Quant à moi, je ne relèverai même pas l'insinuation relative à la partialité de mon analyse, tant elle est évidente. À quoi t'attendais-tu ? Je ne saurais être juge et partie...

NB : Les personnages et les situations de ce récit étant purement fictifs, toute ressemblance avec des personnes ou des situations existantes ou ayant existé serait purement fortuite... »

Dans le mélange confus des émotions que je ressentais, la stupéfaction prédominait. Bien au-delà des mots écrits noir sur blanc, c'est surtout ce que je lisais entre les lignes qui me bouleversait – le sous-texte. Depuis le début, j'avais occulté tous les signes annonciateurs. À présent, plus moyen de me voiler la face. Je tenais une preuve tangible entre mes doigts. La preuve irréfutable que pour Petterson, je n'étais pas une élève ordinaire.

Je levai le menton, à court de mots.
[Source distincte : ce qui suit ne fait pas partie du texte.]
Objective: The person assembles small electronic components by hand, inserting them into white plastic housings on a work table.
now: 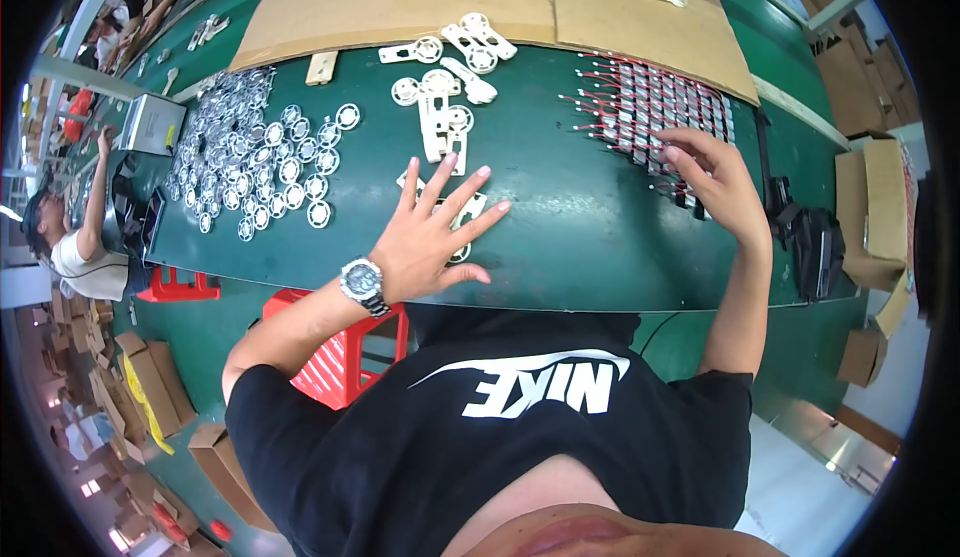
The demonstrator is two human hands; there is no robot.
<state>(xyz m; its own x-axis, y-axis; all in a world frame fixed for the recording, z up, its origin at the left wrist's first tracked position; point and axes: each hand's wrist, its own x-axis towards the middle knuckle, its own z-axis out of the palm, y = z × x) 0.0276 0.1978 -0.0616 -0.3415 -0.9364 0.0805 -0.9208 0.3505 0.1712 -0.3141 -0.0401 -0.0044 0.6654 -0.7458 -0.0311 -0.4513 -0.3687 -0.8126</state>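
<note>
My left hand, with a watch on its wrist, lies spread over white plastic handle-shaped parts near the front of the green table. Its palm and fingers partly cover them. More such parts, each with a round ring end, run in a loose line away from me. To the right, my right hand bends over rows of small silver battery packs with red and black wires. Its thumb and forefinger are slightly apart at the near left edge of the rows, and nothing shows between them.
Silver round parts are heaped at the left. A cardboard sheet bearing more white parts covers the far side. A black bag sits at the right end; a red stool stands below the table. Another person works at the far left.
</note>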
Le vent d'octobre soulevait doucement quelques mèches de son front. Son regard cherchait le mien dans l'attente d'une réponse que je me sentais soudain incapable de formuler.

— Voilà, conclut-il son assurance retrouvée. Te parler de ma maladie, c'était un moyen de découvrir ce que tu ressentais... pour moi.

— C'était pour me tester ? soufflai-je.

— J'ai été cruel, pardonne-moi.

Je me remémorai ma réaction en apprenant la nouvelle – la peine immense, la douleur, les pleurs. Petterson m'avait tendu un piège, et sans m'en rendre compte, j'avais dévoilé des sentiments que j'ignorais. Même si je les effleurais tout juste, je commençais à prendre conscience – à admettre – leur teneur affective, et ça me bouleversait.

— Tu m'en veux ?

— Non... enfin oui... mais... c'est juste que... je... ne peux pas... C'est trop difficile, hoquetai-je en lui tournant le dos.

J'étais persuadée qu'il n'allait pas tarder à me rattraper et me forcer à m'expliquer, mais je ne le voulais surtout pas. Je m'éloignai. Il ne devait pas avoir compris un traitre mot de mon charabia. Ce que j'avais voulu dire, c'est que je n'arrivais plus à faire face à la situation. À mes sentiments. À sa mort prochaine. À ma culpabilité vis-à-vis de Cameron qui m'attendait à New York pendant que je m'éprenais de ma prochaine victime.

Garce d'un jour, garce pour toujours...

Je finis par dépasser un portail sans même le voir, et continuai de marcher le long de la route en semant derrière moi des pétales blancs.